WHAT TO WORK ON: Write out again, please, the records below from the first line to the line holding "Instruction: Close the", inclusive, and nothing else.
--------
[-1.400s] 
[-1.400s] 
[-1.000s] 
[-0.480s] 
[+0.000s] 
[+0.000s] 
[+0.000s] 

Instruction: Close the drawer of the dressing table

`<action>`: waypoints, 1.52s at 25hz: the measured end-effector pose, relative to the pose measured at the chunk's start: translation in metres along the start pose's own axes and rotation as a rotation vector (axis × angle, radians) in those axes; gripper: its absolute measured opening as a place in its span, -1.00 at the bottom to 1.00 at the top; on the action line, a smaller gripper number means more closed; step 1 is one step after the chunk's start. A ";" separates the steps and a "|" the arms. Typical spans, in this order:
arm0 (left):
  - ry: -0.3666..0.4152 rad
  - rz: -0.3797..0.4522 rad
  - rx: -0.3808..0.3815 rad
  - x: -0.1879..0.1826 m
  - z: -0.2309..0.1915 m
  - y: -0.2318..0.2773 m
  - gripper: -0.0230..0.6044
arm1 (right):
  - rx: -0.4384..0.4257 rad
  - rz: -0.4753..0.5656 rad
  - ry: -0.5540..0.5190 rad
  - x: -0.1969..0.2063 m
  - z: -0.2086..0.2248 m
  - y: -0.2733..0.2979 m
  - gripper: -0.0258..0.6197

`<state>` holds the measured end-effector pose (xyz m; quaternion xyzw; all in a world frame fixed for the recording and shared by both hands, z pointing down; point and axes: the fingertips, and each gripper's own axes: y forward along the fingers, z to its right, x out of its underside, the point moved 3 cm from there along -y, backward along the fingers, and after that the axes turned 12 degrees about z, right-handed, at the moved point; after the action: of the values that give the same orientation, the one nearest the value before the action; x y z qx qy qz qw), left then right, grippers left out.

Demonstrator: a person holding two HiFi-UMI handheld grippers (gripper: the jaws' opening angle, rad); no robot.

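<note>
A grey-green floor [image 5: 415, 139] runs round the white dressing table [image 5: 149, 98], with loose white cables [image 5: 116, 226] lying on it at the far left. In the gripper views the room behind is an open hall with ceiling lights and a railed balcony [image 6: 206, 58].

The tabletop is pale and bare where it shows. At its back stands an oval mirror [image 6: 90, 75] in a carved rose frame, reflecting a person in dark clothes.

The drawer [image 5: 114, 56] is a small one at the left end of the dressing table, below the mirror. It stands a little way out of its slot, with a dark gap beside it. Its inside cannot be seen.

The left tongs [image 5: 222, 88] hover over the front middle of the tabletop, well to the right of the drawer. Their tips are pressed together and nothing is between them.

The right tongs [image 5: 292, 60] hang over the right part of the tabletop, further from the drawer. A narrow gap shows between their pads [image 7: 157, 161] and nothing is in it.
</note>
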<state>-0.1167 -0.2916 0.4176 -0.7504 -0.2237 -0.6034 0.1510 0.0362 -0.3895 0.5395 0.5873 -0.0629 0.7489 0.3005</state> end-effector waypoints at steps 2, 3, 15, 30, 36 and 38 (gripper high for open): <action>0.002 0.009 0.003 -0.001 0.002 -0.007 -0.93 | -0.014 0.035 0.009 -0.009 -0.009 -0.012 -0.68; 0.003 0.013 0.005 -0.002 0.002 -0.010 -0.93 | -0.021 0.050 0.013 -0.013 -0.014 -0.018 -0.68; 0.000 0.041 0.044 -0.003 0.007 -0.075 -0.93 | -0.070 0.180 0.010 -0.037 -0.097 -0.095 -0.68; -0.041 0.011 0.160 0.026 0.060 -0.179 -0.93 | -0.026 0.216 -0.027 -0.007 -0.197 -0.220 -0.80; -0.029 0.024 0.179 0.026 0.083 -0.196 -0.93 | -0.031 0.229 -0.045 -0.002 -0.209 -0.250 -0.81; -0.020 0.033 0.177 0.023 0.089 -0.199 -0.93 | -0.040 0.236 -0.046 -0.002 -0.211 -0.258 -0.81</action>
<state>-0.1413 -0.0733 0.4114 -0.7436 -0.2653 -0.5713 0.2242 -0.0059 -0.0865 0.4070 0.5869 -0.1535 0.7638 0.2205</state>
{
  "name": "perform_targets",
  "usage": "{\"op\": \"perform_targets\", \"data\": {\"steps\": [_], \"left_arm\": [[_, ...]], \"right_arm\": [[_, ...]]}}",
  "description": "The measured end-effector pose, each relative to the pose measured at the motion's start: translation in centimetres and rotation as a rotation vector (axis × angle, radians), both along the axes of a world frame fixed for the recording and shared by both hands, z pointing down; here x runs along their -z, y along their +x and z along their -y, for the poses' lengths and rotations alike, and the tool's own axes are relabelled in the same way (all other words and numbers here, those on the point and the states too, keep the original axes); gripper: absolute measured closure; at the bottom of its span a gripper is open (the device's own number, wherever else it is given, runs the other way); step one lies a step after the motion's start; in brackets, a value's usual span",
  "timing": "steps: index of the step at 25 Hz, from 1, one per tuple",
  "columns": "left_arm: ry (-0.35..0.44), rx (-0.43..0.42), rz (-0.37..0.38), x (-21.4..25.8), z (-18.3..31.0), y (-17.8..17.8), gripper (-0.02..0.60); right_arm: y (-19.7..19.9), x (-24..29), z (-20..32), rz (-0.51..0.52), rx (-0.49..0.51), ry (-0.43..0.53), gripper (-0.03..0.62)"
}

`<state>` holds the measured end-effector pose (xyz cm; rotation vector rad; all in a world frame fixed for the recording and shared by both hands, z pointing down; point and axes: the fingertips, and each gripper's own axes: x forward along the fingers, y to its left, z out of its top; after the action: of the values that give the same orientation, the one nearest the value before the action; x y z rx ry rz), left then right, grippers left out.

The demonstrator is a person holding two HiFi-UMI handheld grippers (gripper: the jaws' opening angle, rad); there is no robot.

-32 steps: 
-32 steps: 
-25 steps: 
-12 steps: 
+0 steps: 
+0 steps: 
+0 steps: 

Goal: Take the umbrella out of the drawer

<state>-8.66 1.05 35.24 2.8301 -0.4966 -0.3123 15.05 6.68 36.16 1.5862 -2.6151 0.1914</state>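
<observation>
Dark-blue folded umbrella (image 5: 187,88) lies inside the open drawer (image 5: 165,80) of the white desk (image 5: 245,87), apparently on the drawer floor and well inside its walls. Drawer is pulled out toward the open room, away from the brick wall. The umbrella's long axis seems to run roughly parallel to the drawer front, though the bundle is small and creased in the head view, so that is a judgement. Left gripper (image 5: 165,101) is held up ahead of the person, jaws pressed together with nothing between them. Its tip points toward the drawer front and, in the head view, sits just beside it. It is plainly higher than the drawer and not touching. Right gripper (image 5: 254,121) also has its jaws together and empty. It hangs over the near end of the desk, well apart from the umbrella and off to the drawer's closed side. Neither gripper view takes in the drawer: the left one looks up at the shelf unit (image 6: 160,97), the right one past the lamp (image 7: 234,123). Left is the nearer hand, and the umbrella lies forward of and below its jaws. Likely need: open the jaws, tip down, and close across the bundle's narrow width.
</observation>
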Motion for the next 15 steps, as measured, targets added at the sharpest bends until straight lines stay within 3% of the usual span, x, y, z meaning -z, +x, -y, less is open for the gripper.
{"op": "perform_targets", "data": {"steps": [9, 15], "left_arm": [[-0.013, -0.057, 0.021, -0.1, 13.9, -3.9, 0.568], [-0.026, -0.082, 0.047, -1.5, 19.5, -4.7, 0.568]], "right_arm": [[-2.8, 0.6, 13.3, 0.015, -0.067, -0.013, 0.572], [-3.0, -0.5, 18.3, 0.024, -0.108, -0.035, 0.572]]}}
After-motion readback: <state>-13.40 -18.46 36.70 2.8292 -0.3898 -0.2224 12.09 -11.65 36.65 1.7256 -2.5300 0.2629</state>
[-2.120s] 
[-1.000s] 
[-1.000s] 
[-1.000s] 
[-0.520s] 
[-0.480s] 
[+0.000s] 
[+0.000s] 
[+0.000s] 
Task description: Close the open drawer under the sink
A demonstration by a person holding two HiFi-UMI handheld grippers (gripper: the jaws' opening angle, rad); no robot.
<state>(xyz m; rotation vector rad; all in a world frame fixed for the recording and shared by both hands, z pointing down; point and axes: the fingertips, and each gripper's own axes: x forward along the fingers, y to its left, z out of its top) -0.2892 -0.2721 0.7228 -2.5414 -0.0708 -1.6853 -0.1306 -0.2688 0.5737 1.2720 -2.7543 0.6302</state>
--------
ANSWER FOR THIS EXERCISE:
[-1.400s] 
[-1.400s] 
[-1.000s] 
[-0.480s] 
[+0.000s] 
[+0.000s] 
[+0.000s] 

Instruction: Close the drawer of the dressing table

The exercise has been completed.